> [ASSIGNMENT]:
For every line below that includes the word "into", add one; report the final number and nothing else.

Records contained in a dataset:
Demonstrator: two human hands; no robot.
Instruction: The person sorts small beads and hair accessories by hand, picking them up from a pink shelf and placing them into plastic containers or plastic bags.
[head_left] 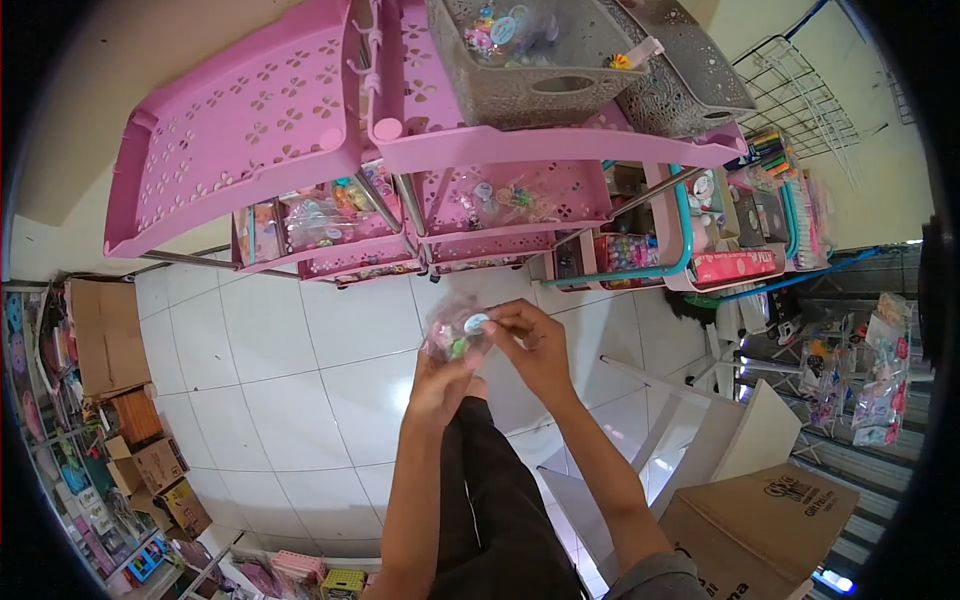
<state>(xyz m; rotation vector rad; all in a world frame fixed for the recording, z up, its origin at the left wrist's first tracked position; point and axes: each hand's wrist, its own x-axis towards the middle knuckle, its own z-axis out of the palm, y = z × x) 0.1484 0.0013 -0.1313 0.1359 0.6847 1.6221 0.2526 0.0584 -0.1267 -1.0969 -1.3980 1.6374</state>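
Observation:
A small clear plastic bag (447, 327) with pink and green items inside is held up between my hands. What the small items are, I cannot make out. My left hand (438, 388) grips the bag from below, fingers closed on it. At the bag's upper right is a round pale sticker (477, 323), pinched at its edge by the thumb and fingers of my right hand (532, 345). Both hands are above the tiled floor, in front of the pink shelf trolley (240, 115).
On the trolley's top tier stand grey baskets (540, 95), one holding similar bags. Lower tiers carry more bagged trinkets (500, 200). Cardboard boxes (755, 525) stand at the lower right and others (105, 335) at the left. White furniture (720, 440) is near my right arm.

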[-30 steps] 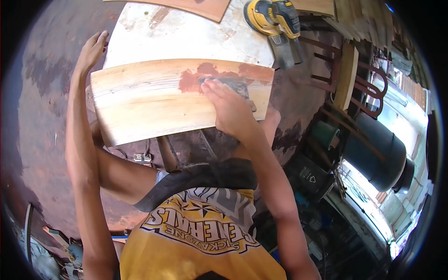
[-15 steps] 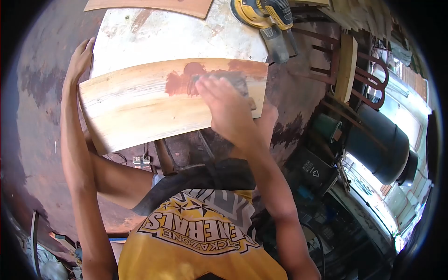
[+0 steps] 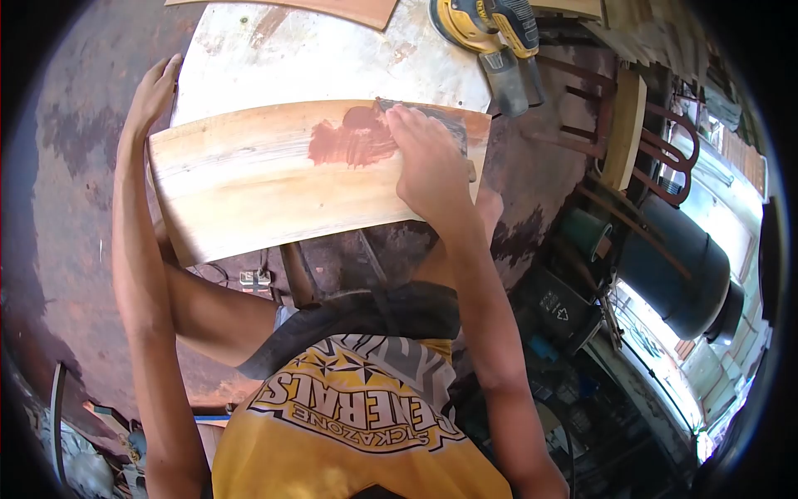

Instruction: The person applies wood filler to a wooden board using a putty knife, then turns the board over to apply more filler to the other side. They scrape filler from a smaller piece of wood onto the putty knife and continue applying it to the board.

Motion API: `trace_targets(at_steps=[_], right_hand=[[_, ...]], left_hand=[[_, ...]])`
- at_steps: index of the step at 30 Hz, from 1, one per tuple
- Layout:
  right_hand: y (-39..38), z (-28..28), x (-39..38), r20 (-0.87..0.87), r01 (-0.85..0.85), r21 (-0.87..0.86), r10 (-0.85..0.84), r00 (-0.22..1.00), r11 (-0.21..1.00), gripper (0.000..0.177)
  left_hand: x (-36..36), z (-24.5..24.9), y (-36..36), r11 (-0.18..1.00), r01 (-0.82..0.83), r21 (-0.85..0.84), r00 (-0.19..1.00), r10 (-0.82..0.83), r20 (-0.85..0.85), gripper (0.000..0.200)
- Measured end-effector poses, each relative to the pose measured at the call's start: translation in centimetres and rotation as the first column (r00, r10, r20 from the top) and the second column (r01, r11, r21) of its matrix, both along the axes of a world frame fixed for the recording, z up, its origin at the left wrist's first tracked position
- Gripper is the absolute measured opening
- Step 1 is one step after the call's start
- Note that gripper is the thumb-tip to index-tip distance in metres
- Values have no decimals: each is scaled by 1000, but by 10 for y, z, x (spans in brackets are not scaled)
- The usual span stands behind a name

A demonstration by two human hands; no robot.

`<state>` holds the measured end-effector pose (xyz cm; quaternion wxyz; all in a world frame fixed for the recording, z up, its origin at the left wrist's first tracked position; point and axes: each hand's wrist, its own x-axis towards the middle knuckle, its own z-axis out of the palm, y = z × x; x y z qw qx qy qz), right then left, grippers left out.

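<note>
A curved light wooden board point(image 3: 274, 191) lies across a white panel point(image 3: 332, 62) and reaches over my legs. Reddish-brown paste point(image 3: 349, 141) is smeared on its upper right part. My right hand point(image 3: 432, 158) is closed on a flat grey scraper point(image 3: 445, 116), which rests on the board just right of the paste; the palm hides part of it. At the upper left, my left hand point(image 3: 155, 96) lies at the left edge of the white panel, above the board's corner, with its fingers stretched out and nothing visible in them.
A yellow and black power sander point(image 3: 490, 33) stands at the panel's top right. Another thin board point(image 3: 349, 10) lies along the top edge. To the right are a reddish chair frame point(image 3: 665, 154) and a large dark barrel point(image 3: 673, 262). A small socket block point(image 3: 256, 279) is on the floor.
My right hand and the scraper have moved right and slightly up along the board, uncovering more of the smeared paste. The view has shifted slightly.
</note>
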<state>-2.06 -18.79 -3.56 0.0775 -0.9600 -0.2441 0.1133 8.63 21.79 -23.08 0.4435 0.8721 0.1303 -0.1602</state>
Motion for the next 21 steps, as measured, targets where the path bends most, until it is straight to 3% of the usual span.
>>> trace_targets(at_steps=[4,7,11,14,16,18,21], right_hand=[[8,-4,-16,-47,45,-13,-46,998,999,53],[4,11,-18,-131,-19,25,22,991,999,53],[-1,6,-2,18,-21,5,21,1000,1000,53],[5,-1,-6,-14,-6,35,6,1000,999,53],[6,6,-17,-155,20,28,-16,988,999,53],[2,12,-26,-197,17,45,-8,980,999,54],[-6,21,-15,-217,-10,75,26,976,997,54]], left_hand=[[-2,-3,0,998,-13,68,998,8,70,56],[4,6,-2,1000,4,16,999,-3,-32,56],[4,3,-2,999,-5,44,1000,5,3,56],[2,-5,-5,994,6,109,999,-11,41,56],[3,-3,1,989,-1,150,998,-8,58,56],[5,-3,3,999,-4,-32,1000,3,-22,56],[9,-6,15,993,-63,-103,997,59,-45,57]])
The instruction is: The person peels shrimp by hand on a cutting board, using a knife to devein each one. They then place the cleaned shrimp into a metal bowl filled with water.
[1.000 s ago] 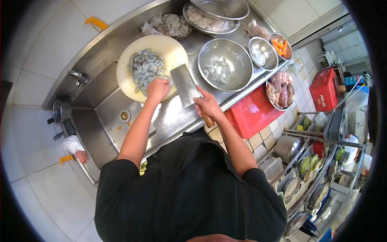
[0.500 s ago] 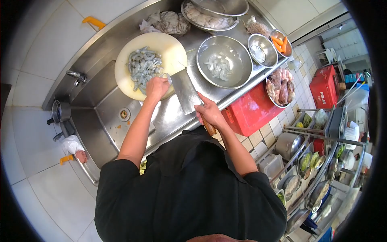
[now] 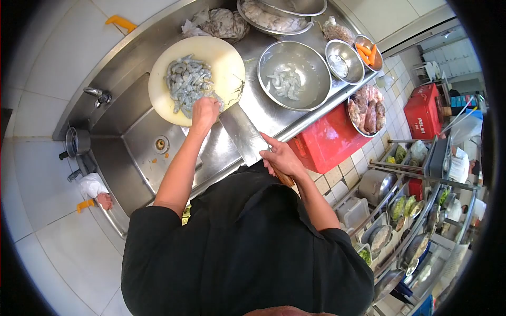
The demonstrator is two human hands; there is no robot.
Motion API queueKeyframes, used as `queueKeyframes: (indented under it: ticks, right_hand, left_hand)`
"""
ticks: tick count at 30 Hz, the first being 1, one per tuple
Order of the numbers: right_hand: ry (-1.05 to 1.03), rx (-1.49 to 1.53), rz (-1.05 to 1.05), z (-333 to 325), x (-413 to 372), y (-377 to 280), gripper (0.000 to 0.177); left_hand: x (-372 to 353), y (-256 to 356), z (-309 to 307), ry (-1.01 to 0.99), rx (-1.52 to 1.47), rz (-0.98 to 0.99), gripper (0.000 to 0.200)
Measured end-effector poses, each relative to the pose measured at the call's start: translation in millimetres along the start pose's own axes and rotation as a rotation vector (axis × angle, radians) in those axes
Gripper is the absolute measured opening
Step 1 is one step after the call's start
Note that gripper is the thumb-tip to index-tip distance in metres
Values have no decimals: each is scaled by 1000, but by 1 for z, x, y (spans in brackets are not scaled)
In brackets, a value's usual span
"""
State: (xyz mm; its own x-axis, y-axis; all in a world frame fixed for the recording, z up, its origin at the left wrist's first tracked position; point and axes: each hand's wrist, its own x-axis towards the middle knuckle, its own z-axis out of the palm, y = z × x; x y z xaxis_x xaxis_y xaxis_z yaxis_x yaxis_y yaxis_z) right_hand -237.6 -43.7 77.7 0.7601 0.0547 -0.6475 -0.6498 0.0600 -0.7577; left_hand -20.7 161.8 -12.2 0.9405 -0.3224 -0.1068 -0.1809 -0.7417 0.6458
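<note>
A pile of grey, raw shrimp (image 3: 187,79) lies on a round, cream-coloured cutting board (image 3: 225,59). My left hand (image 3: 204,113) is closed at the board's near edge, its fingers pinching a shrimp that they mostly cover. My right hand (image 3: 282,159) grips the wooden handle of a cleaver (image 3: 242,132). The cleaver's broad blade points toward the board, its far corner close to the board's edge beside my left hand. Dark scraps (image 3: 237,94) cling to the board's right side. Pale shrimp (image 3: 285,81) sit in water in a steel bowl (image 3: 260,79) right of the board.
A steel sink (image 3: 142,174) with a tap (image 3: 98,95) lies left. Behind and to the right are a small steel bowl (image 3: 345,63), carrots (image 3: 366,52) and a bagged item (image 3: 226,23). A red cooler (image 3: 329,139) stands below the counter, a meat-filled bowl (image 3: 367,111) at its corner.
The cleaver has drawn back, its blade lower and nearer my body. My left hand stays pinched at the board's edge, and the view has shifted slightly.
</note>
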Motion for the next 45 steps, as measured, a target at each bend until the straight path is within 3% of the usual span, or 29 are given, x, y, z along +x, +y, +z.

> [RESULT OF THIS TASK]:
2